» **EXERCISE PROMPT**
Take the material below and reproduce, word for word, only the lines from the line with "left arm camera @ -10" through the line with "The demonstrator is".

» **COLLECTED MATERIAL**
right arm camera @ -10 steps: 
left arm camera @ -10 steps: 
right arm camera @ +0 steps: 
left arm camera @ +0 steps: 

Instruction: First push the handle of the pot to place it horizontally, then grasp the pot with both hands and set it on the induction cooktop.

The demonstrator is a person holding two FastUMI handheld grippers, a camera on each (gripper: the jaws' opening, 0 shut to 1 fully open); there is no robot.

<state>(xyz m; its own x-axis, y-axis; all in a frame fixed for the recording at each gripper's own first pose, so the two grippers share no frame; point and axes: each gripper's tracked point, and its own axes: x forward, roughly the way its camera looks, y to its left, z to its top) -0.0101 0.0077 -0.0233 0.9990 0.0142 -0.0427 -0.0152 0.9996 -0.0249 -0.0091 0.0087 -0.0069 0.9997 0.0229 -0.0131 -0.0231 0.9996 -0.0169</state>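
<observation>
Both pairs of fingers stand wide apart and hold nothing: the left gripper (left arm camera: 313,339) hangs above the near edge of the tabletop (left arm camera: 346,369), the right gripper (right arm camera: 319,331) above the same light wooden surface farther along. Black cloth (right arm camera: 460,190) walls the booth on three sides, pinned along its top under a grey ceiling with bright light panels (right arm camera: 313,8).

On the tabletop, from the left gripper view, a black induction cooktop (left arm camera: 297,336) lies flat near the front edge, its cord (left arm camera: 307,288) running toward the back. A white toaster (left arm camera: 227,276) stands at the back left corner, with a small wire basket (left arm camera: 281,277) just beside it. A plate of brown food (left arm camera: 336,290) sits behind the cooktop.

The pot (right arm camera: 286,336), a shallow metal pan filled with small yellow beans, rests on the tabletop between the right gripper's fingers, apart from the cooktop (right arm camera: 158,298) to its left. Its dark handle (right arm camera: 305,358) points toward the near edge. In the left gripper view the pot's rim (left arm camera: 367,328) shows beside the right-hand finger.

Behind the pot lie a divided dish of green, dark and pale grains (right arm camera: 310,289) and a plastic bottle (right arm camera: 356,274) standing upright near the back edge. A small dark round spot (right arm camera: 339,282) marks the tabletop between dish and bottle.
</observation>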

» **RESULT OF THIS EXERCISE**
left arm camera @ -10 steps: 
right arm camera @ +0 steps: 
left arm camera @ +0 steps: 

Instruction: First push the handle of the pot to place it horizontally, then grasp the pot with both hands and set it on the induction cooktop.

The demonstrator is a person holding two FastUMI handheld grippers, a camera on each (gripper: the jaws' opening, 0 shut to 1 fully open); there is no robot.

The answer was written out completely.